Il convient de noter qu’à l’heure actuelle, les États-Unis n’ont pas de directeur du Centre national de lutte contre le terrorisme, qui supervise toutes les efforts antiterroristes dans le monde. Le précédent chef, Joseph Kent, a démissionné le 17 mars en raison de désaccords avec la campagne américaine contre l’Iran. L’actuel chef du FBI a politisé les priorités du Bureau, est mêlé à des scandales et est largement considéré comme incompétent. Si l’administration dispose réellement d’une stratégie antiterroriste, personne ne la met réellement en œuvre.
Enfin, la lutte contre le terrorisme ne se limite pas à une seule approche ; vous ne pouvez pas tuer ou capturer pour sortir de ce problème. Mais l’administration Trump a abandonné le soft power lorsqu’il s’agit d’assurer une plus grande sécurité aux Américains, avec des coupes dans le Département d’État américain et la destruction de l’USAID et de Voice of America parmi de nombreux exemples d’une nouvelle érosion du soft power qui rendrait l’Amérique plus sûre.

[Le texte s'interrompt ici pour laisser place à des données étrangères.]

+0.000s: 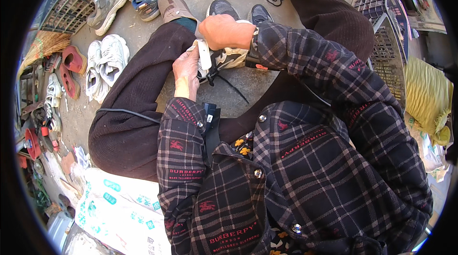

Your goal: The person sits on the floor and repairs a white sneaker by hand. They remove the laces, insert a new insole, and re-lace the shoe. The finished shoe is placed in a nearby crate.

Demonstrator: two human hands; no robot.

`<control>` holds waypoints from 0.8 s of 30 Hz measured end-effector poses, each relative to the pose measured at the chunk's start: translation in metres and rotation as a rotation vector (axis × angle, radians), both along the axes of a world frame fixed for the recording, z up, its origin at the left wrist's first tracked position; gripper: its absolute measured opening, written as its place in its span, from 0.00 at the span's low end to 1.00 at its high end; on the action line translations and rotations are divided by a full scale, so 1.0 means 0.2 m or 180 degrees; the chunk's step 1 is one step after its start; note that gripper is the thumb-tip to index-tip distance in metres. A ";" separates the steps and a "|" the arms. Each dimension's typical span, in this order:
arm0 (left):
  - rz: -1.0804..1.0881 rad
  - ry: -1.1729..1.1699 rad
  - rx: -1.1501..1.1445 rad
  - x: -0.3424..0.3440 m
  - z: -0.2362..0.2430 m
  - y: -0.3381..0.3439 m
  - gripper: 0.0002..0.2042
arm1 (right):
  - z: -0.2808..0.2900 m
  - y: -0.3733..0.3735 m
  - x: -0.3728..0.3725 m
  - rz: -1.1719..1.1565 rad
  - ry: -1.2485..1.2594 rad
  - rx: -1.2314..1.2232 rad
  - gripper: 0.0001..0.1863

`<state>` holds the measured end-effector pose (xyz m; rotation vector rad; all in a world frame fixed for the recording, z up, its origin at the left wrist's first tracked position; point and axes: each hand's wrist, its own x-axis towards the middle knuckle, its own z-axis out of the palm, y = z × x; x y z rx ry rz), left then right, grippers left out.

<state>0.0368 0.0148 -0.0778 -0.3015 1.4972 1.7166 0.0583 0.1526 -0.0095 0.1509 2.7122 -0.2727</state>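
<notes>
Grey floor (250, 88), shoe (232, 58) partly behind hands (222, 32)

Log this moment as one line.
left hand: holding white strip | right hand: curled beside it, contents hidden | nearby: white sneakers

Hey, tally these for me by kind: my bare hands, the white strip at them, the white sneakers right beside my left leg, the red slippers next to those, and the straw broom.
Left hand and right hand: 2
White strip: 1
White sneakers: 2
Red slippers: 2
Straw broom: 1
Total: 8
</notes>
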 end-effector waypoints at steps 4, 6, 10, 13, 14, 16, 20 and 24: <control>0.0163 -0.0025 0.0136 0.01 -0.03 -0.01 0.13 | 0.00 0.02 0.00 0.0014 0.0276 0.0018 0.14; 0.0162 0.0045 0.0080 0.01 -0.03 0.00 0.14 | -0.01 0.05 0.01 -0.0607 0.0894 -0.0144 0.13; -0.0040 0.0940 -0.1017 0.00 -0.03 0.00 0.19 | -0.03 0.11 0.04 -0.0961 0.1307 -0.0745 0.08; -0.0179 0.1913 -0.1855 0.00 -0.02 0.01 0.23 | -0.01 0.15 0.03 -0.1230 0.0156 -0.1848 0.05; -0.0149 0.2236 -0.1963 0.00 -0.01 0.00 0.23 | 0.01 0.15 0.02 -0.1222 -0.0006 -0.1815 0.06; -0.0235 0.2644 -0.1910 0.00 0.01 0.00 0.23 | 0.04 0.15 0.01 -0.1203 -0.0336 -0.1763 0.07; -0.0628 0.2874 -0.1349 -0.01 0.03 0.00 0.19 | 0.05 0.09 0.02 -0.0408 -0.0234 -0.0751 0.11; -0.0688 0.2900 -0.1288 -0.01 0.03 0.00 0.11 | 0.03 0.05 0.03 0.0267 0.0328 0.0028 0.10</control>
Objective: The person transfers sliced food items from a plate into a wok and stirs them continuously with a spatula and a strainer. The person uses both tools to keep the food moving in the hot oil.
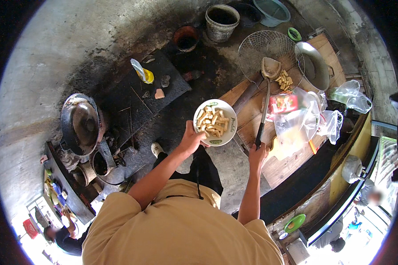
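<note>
My left hand (192,140) grips the edge of a white bowl (232,128) in front of my body. The bowl holds many pale, cut finger-length food pieces (214,120), whose kind I cannot make out. On the right, my right hand (257,156) is closed round the dark handle of a long metal spatula (265,110). Its broad, worn head rests in a large round wire basket (252,48). Several similar browned pieces (285,81) lie in the basket beside the spatula head.
A wooden table (278,170) on the right bears clear plastic bags (298,121), a red packet (284,104) and a metal pan lid (315,66). At left stand a large wok (80,126) and a dark slab with an oil pouch (143,73). Buckets (222,26) line the far wall. Other people are near the lower corners.
</note>
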A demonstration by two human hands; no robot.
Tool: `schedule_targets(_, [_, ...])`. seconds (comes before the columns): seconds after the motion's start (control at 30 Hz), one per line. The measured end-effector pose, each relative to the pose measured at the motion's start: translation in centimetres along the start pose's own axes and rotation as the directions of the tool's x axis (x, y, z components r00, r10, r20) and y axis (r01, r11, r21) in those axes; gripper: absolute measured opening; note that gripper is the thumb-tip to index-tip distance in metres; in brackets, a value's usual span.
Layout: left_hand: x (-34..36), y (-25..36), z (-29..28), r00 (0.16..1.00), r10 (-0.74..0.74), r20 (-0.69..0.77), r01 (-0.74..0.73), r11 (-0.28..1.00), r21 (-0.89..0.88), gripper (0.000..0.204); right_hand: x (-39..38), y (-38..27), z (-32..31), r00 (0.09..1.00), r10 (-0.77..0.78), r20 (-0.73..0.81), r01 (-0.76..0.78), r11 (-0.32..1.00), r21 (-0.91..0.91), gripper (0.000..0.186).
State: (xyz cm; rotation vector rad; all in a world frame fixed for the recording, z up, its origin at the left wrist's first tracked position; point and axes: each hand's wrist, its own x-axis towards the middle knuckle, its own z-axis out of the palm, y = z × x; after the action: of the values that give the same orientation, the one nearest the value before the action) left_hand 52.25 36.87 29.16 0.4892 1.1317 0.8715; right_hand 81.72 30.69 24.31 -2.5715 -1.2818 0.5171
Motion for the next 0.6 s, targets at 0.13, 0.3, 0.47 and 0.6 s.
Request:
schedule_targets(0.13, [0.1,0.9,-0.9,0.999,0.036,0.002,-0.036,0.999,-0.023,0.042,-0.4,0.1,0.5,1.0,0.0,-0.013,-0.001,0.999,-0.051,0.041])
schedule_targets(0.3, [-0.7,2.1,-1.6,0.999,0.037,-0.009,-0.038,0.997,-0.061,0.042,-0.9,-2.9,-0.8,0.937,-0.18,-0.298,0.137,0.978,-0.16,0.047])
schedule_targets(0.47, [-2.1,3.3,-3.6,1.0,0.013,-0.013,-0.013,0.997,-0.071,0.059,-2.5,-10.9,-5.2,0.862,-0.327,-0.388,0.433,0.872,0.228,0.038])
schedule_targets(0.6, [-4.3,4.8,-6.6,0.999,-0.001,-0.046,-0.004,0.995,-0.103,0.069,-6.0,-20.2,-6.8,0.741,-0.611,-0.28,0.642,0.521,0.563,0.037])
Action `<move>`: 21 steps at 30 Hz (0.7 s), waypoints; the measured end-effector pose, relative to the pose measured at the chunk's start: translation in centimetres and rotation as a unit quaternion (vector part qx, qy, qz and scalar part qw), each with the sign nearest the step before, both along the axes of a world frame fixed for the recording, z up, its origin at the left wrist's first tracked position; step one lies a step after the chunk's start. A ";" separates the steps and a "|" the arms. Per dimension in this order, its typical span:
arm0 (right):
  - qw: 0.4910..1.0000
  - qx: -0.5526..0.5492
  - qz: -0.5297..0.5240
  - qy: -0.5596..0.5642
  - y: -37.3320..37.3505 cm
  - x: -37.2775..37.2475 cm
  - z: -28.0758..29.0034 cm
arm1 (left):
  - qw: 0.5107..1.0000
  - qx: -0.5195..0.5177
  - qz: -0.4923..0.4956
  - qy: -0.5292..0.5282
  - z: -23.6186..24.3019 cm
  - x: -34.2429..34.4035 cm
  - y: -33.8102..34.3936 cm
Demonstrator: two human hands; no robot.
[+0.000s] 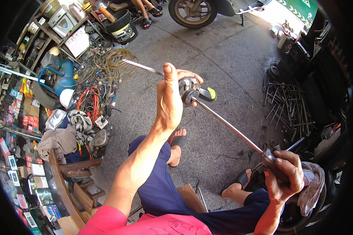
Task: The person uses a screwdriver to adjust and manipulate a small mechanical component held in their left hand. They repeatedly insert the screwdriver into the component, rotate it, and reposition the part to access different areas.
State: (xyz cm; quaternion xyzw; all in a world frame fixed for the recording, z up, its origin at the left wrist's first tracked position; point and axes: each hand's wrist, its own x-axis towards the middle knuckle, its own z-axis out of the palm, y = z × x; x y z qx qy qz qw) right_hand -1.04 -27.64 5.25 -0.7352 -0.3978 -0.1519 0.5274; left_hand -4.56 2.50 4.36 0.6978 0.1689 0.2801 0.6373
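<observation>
Wrapping around a round dark part (188,92), the left hand (170,102) holds it up above the floor, ahead of the knees, with its thumb raised and its fingers passing behind. The part's face, with small metal pieces on it, is turned so that the long screwdriver (227,124) can meet it. That tool's shaft slants up from the right hand (284,176), which is closed on the handle; its tip is at the part's middle, though whether it sits in a screw or a hole I cannot tell. Holding the part in the palm probably lets the left hand steady it against the push.

A second screwdriver (143,67) runs behind the same left hand, blade out to the left; the black handle with a yellow-green end (210,94) at the other side seems to be its own. Tucked there, it is likely kept ready, yet it also fills some of the grip.

To the left lie a coil of hose (115,60), orange cable (91,100), a blue tank (62,78) and a rag (59,140), crowding that side. A heap of metal rods (288,103) spreads to the right, and a wheel (192,11) and a bucket (123,29) stand farther ahead. Below, a wooden chair (62,184) limits elbow room on the left.
</observation>
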 end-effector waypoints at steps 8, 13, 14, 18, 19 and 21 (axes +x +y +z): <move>0.978 0.067 -0.064 0.186 -0.9 0.2 -1.1 | 0.932 -0.309 -0.111 0.155 -0.5 0.4 0.2; 0.956 0.164 -0.048 0.239 -0.6 0.8 -1.6 | 0.912 -0.343 -0.157 0.164 -1.1 0.4 0.3; 0.953 0.166 -0.042 0.249 -0.7 0.8 -1.6 | 0.911 -0.344 -0.161 0.162 -1.1 0.3 0.3; 0.947 0.170 -0.024 0.271 -1.0 0.8 -1.6 | 0.909 -0.355 -0.122 0.182 -0.5 0.4 -0.1; 0.947 0.170 -0.022 0.273 -1.1 0.8 -1.6 | 0.907 -0.356 -0.130 0.183 -0.6 0.3 0.0; 0.946 0.168 -0.015 0.276 -1.1 0.7 -1.5 | 0.908 -0.348 -0.143 0.184 -0.9 0.3 0.3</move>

Comme l’a dit l’ancien secrétaire à la Défense James Mattis : « Si vous ne financez pas entièrement le Département d’État, je devrai éventuellement acheter davantage de munitions. »
Les États-Unis et le reste du monde sont mieux servis par une stratégie antiterroriste impartiale qui expose les menaces auxquelles ils sont confrontés et propose une variété de stratégies pour les contrer. C’est l’un des nombreux domaines du gouvernement qui fonctionne mieux lorsqu’il est élevé au-dessus des intérêts partisans et qu’il concentre les meilleurs esprits sur la sécurité nationale dans l’effort vital visant à assurer la sécurité de l’Amérique. Malheureusement, ce document antiterroriste ne fait rien. Les Américains devraient craindre que nous soyons ainsi beaucoup plus en sécurité.
Marc Polymeropoulos a travaillé à la CIA pendant 26 ans et est membre Académie Interfor. Jeremy Hurewitz est l’auteur Vendez comme un espion et le directeur de l’Académie Interfor.